Singh Rana P, Sahu Shyam S, Singh Abhishek Kumar, Ranjan Rajiv
Urology, RIMS, Ranchi, Jharkhand, India.
Paediatric Surgery, RIMS, Ranchi, Jharkhand, India.
J Pharm Bioallied Sci. 2024 Jul;16(Suppl 3):S2848-S2850. doi: 10.4103/jpbs.jpbs_412_24. Epub 2024 Jul 31.
Antenatal hydronephrosis (ANH) is a common prenatal finding that requires careful evaluation to determine appropriate management strategies. The variability in outcomes underscores the need for refined diagnostic and monitoring protocols to differentiate between cases necessitating intervention and those likely to resolve spontaneously.
A prospective clinical study was conducted involving 150 pregnant women diagnosed with ANH between gestational weeks 18 to 24. Prenatal ultrasounds were performed at regular intervals to monitor renal pelvic dilatation. Postnatal evaluations included renal ultrasound, voiding cystourethrography, and nuclear renal scans to assess renal function and identify associated anomalies. Management decisions were based on standardized criteria including degree of hydronephrosis, presence of associated anomalies, and renal function.

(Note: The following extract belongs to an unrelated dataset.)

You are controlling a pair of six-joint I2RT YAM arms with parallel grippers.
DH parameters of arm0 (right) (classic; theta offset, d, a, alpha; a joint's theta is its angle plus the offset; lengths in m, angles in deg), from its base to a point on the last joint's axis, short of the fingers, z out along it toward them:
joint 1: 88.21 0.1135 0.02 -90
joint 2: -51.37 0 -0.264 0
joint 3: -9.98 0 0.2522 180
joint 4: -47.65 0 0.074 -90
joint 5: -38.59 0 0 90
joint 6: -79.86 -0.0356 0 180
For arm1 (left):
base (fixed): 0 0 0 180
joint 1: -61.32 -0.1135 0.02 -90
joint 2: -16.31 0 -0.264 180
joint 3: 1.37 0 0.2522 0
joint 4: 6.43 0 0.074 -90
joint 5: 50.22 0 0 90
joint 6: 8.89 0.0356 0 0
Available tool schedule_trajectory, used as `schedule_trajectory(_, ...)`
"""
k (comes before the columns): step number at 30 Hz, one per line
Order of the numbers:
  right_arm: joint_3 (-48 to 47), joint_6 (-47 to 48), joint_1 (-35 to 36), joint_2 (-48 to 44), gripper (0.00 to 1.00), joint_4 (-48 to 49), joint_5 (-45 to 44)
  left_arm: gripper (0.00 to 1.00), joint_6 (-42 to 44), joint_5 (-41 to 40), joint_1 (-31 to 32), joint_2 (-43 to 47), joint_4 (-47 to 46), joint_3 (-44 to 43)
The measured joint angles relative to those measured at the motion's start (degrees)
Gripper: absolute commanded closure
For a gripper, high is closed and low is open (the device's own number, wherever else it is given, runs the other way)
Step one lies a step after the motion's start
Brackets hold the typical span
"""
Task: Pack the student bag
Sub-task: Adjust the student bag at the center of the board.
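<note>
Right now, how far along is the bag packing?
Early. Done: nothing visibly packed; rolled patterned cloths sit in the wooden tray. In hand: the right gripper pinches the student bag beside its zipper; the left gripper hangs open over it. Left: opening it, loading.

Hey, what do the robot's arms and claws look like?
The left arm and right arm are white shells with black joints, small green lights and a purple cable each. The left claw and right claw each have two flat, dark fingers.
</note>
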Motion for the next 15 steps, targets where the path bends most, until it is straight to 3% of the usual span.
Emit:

Of the 150 cases, 80 (53.3%) resolved spontaneously during the prenatal period, while 70 (46.7%) required postnatal intervention. Among the intervention group, 45 cases (64.3%) required surgical correction for persistent hydronephrosis or associated anomalies, while the remaining 25 cases (35.7%) were managed conservatively with close monitoring. Arbitrarily, the mean anteroposterior renal pelvic diameter (APRPD) in the resolved group was 5.2 mm, compared to 10.6 mm in the intervention group. The median postnatal follow-up duration was 24 months.
This study highlights the importance of systematic evaluation and monitoring in managing ANH. While a significant proportion of cases resolve spontaneously, a careful assessment of associated anomalies and renal function is crucial in identifying cases requiring intervention. The arbitrary APRPD values presented underscore the potential for establishing diagnostic thresholds to guide clinical decision-making. Refinement of treatment protocols based on such parameters can improve outcomes and reduce unnecessary interventions in infants with ANH.
产前肾积水(ANH)是一种常见的产前检查发现,需要仔细评估以确定合适的管理策略。结果的变异性强调了需要完善的诊断和监测方案,以区分需要干预的病例和可能自发缓解的病例。
进行了一项前瞻性临床研究,纳入了150例在妊娠18至24周期间被诊断为ANH的孕妇。定期进行产前超声检查以监测肾盂扩张情况。产后评估包括肾脏超声、排尿性膀胱尿道造影和核素肾扫描,以评估肾功能并识别相关异常。管理决策基于标准化标准,包括肾积水程度、相关异常的存在情况和肾功能。
在150例病例中,80例(53.3%)在产前自发缓解,而70例(46.7%)需要产后干预。在干预组中,45例(64.3%)因持续性肾积水或相关异常需要手术矫正,其余25例(35.7%)通过密切监测进行保守治疗。任意选取,缓解组的平均肾盂前后径(APRPD)为5.2毫米,而干预组为10.6毫米。产后中位随访时间为24个月。
本研究强调了系统评估和监测在管理ANH中的重要性。虽然很大一部分病例会自发缓解,但仔细评估相关异常和肾功能对于识别需要干预的病例至关重要。所呈现的任意APRPD值强调了建立诊断阈值以指导临床决策的潜力。基于这些参数完善治疗方案可以改善结局并减少对ANH婴儿的不必要干预。